Quelqu’un voit une erreur, un point de friction, une incohérence, un détail à corriger dans l’expérience client. Ou même simplement un mot déplacé dans une conversation par téléphone.
« C’est dommage, mais ce n’est pas mon boulot. »
Voilà.
Mais pour une marque, c’est ravageur.
Parce que chaque friction ignorée affaiblit l’expérience. Chaque incohérence visible abîme la confiance. Chaque collaborateur qui détourne le regard contribue à creuser l’écart entre ce que la marque promet et ce qu’elle délivre réellement.
La gouvernance de marque n’est pas seulement un sujet de direction. C’est une discipline quotidienne.

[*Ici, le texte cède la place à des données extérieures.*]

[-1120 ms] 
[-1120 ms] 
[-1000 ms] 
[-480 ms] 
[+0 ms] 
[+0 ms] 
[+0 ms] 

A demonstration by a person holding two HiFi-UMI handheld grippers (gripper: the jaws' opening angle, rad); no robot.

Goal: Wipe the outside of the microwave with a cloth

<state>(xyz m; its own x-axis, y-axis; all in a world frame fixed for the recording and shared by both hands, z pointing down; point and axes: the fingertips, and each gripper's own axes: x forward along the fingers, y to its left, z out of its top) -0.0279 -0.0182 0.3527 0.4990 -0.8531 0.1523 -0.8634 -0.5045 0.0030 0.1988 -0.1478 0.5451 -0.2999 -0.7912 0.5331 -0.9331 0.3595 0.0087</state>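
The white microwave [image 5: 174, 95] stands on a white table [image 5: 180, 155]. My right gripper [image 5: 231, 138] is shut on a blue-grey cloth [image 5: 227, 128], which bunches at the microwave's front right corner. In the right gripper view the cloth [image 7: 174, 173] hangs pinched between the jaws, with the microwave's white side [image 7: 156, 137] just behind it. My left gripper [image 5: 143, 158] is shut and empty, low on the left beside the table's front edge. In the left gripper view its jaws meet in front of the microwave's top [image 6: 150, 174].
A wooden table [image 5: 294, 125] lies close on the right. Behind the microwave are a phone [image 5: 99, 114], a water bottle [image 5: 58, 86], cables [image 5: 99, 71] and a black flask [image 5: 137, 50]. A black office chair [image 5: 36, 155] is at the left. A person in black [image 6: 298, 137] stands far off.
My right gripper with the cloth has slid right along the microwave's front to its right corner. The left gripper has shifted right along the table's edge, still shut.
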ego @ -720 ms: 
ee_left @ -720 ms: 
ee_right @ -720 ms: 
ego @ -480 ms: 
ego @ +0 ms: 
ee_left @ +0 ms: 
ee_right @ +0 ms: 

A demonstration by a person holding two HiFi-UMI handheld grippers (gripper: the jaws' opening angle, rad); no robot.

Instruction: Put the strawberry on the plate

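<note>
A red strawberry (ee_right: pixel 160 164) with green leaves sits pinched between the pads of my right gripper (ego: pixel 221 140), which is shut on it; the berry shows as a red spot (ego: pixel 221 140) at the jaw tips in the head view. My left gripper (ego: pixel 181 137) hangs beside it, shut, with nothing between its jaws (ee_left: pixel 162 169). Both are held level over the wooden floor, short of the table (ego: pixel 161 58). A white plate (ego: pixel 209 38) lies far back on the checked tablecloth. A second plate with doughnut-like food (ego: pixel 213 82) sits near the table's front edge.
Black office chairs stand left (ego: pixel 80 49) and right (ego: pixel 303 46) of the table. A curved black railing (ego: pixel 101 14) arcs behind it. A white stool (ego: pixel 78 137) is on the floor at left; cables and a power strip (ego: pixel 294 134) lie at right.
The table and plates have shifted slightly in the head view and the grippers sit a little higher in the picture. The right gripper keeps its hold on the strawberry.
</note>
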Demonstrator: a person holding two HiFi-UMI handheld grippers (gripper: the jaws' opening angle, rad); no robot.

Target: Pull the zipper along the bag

Bien sûr, si une entreprise est habituée à contribuer au nivellement par le bas, l’engagement sera faible. Pourquoi les gens prendraient-ils la peine de faire un effort supplémentaire qui ne figure pas dans leur cahier des charges ? Pourquoi protégeraient-ils quelque chose qu’ils ne considèrent pas comme digne d’être protégé ?
Et si…je lance l’idée… le leadership encourageait cette prise de parole, la récompensait et choisissait cette autre voie qui permet de remonter la pente, plutôt que de fermer les yeux, bien emmitouflé dans le statu quo ?
PS : Une photo de ma barquette de jambon de Waitrose à Londres. C’est incohérent, mais c’était sûrement pas le boulot de cette personne.